→ Task directions: Please copy every line below that contains the string "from".

→ Available data:
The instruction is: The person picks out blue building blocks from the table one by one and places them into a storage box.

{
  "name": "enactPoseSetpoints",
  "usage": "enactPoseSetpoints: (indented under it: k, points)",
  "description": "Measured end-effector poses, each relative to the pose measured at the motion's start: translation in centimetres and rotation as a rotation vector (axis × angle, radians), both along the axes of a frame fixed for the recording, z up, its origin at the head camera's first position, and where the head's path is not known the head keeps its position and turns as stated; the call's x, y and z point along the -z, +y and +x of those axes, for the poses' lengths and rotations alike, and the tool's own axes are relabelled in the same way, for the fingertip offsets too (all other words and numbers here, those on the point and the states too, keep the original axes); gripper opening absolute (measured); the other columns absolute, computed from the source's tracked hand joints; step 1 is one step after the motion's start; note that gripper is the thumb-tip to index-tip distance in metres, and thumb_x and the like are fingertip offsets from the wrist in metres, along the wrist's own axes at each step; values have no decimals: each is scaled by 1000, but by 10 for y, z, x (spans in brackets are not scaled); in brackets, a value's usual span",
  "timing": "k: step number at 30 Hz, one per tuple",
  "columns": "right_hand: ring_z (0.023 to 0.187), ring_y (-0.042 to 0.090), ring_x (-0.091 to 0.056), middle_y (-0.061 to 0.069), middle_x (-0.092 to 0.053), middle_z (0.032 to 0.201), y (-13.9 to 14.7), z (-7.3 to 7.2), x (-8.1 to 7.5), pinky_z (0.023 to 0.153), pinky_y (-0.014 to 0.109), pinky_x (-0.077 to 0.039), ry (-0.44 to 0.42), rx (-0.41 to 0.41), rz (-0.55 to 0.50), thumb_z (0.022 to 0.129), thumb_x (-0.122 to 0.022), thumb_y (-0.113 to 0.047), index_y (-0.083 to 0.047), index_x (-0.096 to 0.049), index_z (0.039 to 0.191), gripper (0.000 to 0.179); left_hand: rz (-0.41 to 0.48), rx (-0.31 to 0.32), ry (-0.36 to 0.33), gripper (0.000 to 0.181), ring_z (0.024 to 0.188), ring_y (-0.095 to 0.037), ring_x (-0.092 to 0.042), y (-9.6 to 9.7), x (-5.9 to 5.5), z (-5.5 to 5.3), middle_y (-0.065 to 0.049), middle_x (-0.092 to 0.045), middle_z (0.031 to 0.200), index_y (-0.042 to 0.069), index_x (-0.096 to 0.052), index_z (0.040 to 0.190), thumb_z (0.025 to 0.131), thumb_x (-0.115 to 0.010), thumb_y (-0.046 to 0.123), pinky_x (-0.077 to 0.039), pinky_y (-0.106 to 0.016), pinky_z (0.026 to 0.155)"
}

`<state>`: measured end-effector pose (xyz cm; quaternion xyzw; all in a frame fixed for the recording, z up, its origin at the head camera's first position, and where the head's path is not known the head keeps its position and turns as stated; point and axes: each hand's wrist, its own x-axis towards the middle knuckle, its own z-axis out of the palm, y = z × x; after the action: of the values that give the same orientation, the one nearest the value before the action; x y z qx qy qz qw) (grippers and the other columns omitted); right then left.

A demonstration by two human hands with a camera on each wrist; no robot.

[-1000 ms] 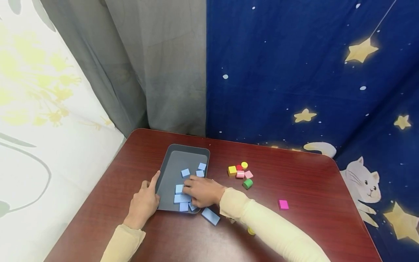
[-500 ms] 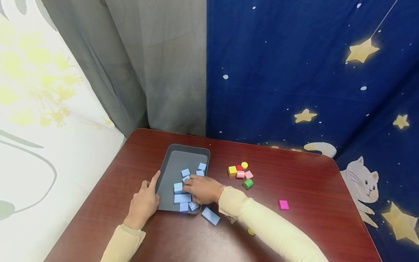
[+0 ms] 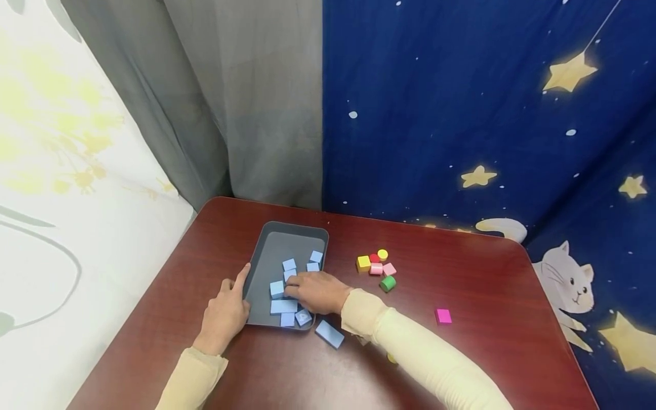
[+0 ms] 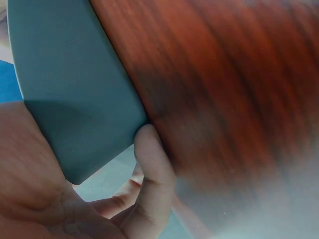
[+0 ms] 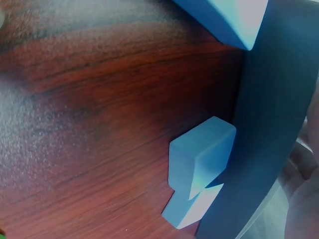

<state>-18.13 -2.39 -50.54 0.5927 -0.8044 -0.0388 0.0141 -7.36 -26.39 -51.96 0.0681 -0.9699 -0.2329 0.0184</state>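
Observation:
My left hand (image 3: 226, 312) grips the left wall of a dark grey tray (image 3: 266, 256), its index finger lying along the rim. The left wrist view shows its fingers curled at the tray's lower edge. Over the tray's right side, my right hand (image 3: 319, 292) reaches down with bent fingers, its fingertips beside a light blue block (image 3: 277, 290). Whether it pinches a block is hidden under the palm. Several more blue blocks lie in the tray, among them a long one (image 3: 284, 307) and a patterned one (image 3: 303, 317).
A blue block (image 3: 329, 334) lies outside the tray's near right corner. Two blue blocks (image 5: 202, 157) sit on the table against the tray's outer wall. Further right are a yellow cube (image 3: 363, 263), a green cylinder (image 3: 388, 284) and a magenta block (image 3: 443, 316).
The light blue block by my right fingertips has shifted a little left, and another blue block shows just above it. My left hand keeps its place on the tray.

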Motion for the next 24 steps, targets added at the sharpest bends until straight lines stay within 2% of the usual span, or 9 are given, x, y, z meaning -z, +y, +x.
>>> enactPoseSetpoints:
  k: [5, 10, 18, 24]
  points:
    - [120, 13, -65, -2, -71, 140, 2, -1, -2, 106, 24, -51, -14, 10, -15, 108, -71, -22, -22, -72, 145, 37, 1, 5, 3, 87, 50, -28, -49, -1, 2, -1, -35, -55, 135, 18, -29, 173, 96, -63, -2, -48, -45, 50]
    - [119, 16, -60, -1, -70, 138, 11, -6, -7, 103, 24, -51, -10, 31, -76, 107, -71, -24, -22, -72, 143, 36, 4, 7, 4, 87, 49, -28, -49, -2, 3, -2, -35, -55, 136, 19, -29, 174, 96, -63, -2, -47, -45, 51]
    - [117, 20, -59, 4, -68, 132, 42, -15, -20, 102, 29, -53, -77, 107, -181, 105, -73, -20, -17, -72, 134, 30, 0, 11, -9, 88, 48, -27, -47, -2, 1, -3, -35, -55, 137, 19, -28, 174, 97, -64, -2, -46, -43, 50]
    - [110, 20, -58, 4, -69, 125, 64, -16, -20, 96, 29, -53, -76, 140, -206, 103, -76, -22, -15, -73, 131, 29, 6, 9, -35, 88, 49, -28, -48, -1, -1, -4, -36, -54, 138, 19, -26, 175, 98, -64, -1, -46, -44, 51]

→ Solution to this exercise:
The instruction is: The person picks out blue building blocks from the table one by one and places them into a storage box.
  "description": "Measured end-effector poses, each relative to the pose measured at the motion's start: translation in centimetres and rotation as a rotation vector (axis × angle, radians), both along the axes of a frame fixed for the recording, z up, its origin at the head camera's first position, and where the head's path is not known the head keeps its position and turns as stated; the call's x, y and z point along the -z, +y and +x of those axes, for the poses' lengths and rotations alike, and the tool's own axes are relabelled in the same way, for the fingertip offsets too (all other words and numbers here, those on the point and the states too, keep the original axes); gripper opening absolute (measured); the other columns absolute, computed from the source's tracked hand joints; step 1 is one step after the motion's start; note that gripper is the thumb-tip to index-tip distance in metres, and thumb_x and the like are fingertip offsets from the wrist in metres, along the wrist's own axes at each step; values have no decimals: each is scaled by 1000, but by 10 for y, z, x (spans in brackets are not scaled); in brackets, a value's usual span",

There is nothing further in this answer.